Colophon

DocBook. This publication is based on Open Source DocBook, a system of writing structured documents using SGML or XML in a presentation-neutral form using free programs. The functionality of DocBook is such that the same file can be published on the Web, printed as a standalone report, reprinted as part of a journal, processed into an audio file, changed into Braille, or converted to most other media types. More information about DocBook can be found at DocBook Open Repository.

Commands Used in Preparation. This book was prepared with

openjade 1.3.2
TeX 3.14159

The PDF version was generated from reader.xml to reader.pdf by the following series of command line arguments using Mandrake Linux 9.2:

First, the index was prepared with…

#  collateindex.pl -N -o index.xml
#  openjade -t sgml \
	-d /usr/share/sgml/docbook/dsssl-stylesheets/\
html/docbook.dsl -V html-index \
	/usr/share/sgml/docbook/dsssl-stylesheets/dtds/\
decls/xml.dcl \
	reader.xml
#  collateindex.pl -o index.xml HTML.index

The xml.dcl file is used as a preamble to the actual xml document. Perhaps, in future, jade will have a "-t xml" option that would map to "-t sgml" internally and add the xml.dcl declaration implicitly.
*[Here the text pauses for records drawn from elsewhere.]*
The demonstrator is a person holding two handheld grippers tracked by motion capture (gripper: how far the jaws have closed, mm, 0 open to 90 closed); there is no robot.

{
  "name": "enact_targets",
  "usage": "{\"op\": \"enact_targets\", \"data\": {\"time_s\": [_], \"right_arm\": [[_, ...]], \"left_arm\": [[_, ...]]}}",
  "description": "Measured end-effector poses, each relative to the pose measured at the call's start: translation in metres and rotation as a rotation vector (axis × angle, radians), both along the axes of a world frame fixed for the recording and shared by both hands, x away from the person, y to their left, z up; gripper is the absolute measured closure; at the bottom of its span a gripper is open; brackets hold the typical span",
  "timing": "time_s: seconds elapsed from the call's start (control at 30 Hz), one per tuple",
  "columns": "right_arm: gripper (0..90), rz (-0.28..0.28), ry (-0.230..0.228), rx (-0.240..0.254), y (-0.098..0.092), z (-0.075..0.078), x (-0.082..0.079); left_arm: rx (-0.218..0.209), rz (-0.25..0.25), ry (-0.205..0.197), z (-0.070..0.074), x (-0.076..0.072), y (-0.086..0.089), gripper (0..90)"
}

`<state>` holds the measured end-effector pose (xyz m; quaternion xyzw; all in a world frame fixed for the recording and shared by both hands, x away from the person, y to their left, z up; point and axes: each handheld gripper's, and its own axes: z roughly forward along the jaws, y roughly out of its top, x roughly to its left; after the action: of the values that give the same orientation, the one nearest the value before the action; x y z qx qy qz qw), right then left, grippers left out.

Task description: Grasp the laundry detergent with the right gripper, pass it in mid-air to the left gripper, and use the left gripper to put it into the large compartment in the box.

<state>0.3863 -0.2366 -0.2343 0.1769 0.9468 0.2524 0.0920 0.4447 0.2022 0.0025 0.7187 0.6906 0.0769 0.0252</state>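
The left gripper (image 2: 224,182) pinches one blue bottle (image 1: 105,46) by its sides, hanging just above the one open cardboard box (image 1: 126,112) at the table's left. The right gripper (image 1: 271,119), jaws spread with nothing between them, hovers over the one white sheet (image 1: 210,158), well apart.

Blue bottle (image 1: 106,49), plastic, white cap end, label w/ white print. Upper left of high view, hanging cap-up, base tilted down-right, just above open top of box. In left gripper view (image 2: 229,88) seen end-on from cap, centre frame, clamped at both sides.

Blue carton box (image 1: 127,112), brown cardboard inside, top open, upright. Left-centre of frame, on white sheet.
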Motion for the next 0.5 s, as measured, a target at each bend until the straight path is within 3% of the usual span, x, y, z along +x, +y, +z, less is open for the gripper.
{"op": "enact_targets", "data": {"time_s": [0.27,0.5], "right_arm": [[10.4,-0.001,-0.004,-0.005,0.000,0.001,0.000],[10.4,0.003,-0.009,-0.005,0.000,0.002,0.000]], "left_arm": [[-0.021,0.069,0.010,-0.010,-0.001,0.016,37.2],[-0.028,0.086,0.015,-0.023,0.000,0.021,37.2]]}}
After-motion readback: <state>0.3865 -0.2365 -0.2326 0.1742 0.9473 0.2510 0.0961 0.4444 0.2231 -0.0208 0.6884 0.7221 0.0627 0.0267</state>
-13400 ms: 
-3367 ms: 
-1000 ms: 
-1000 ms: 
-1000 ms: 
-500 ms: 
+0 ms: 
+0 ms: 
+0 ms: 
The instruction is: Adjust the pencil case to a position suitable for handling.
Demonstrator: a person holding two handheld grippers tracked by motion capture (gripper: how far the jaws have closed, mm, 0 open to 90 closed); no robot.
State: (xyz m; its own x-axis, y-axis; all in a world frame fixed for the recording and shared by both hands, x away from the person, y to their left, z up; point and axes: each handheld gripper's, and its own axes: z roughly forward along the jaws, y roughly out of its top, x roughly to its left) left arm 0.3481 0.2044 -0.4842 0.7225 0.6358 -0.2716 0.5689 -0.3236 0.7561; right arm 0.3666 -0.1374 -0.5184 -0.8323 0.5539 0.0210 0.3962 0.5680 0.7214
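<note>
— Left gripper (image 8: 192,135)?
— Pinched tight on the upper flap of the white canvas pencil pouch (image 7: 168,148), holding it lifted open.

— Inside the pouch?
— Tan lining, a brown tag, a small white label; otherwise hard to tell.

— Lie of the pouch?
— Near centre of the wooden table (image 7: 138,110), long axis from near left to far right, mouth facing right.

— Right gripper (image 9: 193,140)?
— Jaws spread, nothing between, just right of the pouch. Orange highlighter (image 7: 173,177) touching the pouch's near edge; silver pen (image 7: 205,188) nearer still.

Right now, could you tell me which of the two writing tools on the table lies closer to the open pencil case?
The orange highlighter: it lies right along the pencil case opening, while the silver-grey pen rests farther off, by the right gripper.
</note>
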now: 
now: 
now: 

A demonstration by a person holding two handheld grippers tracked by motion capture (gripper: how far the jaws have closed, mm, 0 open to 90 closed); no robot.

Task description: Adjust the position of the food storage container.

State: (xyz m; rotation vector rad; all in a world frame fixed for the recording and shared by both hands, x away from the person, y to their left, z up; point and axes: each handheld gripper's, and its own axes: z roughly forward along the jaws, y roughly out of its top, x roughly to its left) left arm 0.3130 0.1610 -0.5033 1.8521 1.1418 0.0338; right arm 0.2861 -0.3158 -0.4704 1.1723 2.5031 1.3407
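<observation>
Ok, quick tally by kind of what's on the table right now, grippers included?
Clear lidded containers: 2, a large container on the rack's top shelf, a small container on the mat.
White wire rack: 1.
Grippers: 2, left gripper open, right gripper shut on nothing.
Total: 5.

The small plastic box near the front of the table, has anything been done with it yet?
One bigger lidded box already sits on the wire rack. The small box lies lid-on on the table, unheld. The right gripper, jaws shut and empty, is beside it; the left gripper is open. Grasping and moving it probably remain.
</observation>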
Second, the document was processed to reader.pdf (where eastern.dsl is a local stylesheet) with a multi-step process…

#  openjade -V tex-backend -t tex -d eastern.dsl  \
	/usr/share/sgml/docbook/dsssl-stylesheets/\
dtds/decls/xml.dcl  \
	reader.xml
#  pdftex "&pdfjadetex" reader.tex
#  pdftex "&pdfjadetex" reader.tex
#  pdftex "&pdfjadetex" reader.tex

Processing to reader.html had the command line argument…

#  openjade  \
    -d  /usr/share/sgml/docbook/dsssl-stylesheets/html/\
docbook.dsl \
	/usr/share/sgml/docbook/dsssl-stylesheets/dtds/\
decls/xml.dcl \
    -t sgml reader.xml

Stylesheets, formatting, and help are available with the docbook-apps mailing list and Norman Walsh's DocBook: The Definitive Guide published by O'Reilly. DocBook XML is available at OASIS—XML. Norman Walsh's text is a bit outdated, so check the more recent version on the Web at DocBook: The Definitive Guide.

As additional features are developing, emphasis in DocBook is shifting to using the XSL-FO language to create PDF from XML, instead of the process used here. See Dave Pawson's XSL-FO, Sebastopol, CA: O'Reilly, 2002, and Bob Stayton's DocBook XSL: The Complete Guide, Santa Cruz, CA: Sagehill, 2003.